History

United States
- Name: M/V Tide
- Namesake: The ibis
- Owner: General Sea Foods Corp., Boston, Massachusetts
- Builder: Bethlehem Steel, Quincy, Massachusetts
- Launched: 1937
- Fate: Requisitioned by the US Navy, 1 January 1942

United States
- Name: USS Ibis
- Acquired: 1 January 1942
- Commissioned: 23 May 1942
- Decommissioned: 1 May 1944
- Stricken: 16 September 1944
- Fate: Sold back to former owner

General characteristics as Minesweeper
- Class & type: Hawk-class minesweeper
- Displacement: 590 long tons (600 t)
- Length: 147 ft (45 m)
- Beam: 26 ft (7.9 m)
- Draft: 13 ft (4.0 m)
- Propulsion: Cooper Bessemer diesel engine, one shaft, 650 shp (485 kW)
- Speed: 12 knots (14 mph; 22 km/h)
- Armament: • 2 × 6-pounder guns

= USS Ibis (AM-134) =

Minesweeper of the United States Navy

The second USS Ibis (AM-134), was a of the United States Navy during World War II.
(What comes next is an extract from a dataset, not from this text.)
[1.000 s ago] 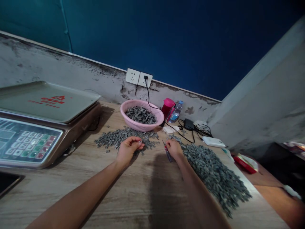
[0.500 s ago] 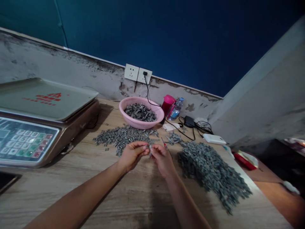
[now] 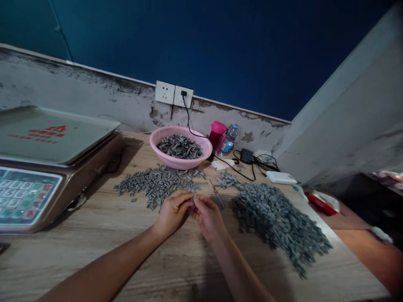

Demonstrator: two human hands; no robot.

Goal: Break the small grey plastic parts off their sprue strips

As the M/V Tide, a steel-hulled fishing trawler, she was built by the Bethlehem Shipbuilding Co., Quincy, Massachusetts, for the General Sea Foods Corp., Boston, Massachusetts, in 1937.

The vessel was acquired by the navy, on 1 January 1942, and conversion to a minesweeper began on 8 January 1942 at the Bethlehem Steel Corp., East Boston, Massachusetts. Renamed Ibis on 21 January 1942, she completed conversion and was commissioned on 23 May 1942.

Ibis was assigned to Woods Hole Section Base, Massachusetts, as a training ship until early 1943, when she took up minesweeping duties out of Newport, Rhode Island.

Ibis was decommissioned 1 May 1944. Her name was struck from the Navy List on 16 September 1944 and she transferred to the Maritime Commission. She was subsequently sold back to the General Foods Corporation.